The contractor, Pantelis Karageorgis, is the target of a labor standards class-action lawsuit filed last month by Farmworker Legal Services and a Labor Department investigation. But criminal charges by the U.S. Attorney's office have been dropped— "dismissed without prejudice"—and instead a modest settlement involving some back payment for the workers is being hammered out, knowledgeable sources say. In These Times spoke to the vendor's attorney Thursday seeking comment, but didn't hear back as of this writing.

While Obama's Labor Department under Hilda Solis has been winning high marks for adding new inspectors and its tough rhetoric, as well promoting  outreach to workers victimized by wage theft, the on-the-ground enforcement remains uneven. One reason: the under-funded, outgunned Wage and Hour Division has a spotty record for cooperating with local advocates and workers' centers.

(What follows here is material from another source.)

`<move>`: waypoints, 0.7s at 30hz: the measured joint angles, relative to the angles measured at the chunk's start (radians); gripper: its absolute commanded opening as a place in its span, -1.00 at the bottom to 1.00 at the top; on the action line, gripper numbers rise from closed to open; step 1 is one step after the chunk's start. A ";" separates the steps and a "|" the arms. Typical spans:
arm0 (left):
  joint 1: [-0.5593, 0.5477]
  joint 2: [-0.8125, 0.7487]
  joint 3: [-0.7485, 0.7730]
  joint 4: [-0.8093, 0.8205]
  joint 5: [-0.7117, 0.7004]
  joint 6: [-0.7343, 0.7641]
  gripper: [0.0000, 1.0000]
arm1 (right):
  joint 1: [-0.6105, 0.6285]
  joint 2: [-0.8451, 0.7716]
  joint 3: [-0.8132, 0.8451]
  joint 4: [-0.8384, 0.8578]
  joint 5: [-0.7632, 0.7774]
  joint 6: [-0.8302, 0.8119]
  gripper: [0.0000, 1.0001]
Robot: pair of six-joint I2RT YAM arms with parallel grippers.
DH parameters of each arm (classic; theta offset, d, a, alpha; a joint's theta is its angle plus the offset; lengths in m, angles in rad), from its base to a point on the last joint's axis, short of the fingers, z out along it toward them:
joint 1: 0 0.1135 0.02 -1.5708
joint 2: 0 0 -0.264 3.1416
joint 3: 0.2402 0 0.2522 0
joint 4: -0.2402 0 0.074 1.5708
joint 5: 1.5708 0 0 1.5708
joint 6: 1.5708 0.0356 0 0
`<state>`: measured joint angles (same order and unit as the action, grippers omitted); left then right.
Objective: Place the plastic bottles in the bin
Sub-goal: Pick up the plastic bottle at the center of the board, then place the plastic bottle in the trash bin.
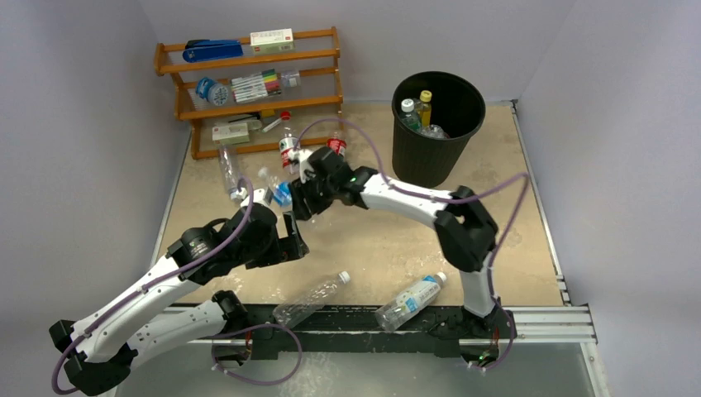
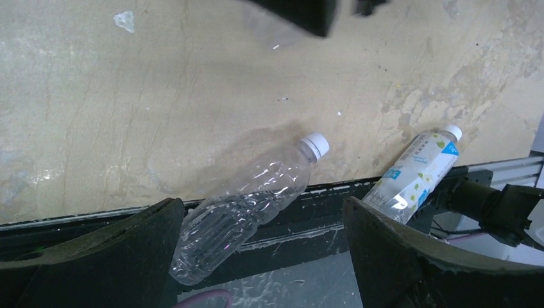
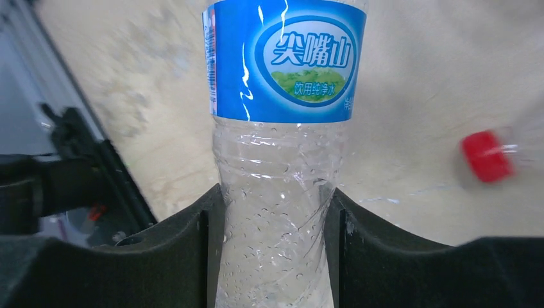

Kim Bobo says, in a tempered statement:

Interfaith Worker Justice is pleased with the  new DOL leadership’s commitment to wage theft enforcement...Nonetheless, given the crisis of wage theft around the country, the partnerships between the Wage and Hour Division and local workers centers need to be strengthened, and a Wage and Hour Director should be nominated who can develop aggressive and creative approaches to stopping and deterring wage theft.

In fact, one activist notes in blunter terms "The Wage and Hour Divison is way behind OSHA in having a culture of aggressively targeted investigations." 

Today's OSHA, of course, despite some new inspectors, is widely viewed as still failing to effectively protect workers. With just a thousand inspectors to oversee abuses and wage theft affecting over 20 million low-wage workers -- the primary but not the sole victim of a crime affecting white-collar workers, too -- the Wage and Hour Division hasn't been able to turn around yet the willful flouting of labor laws essentially encouraged by the Bush Labor Department's years of neglect. (The problem is only worsened by the grossly under-manned state labor agencies, which, a new study by Ohio Policy Matters finds, have less than 700 total investigators enforcing minimum wage and related labor laws in the over 40 states surveyed.)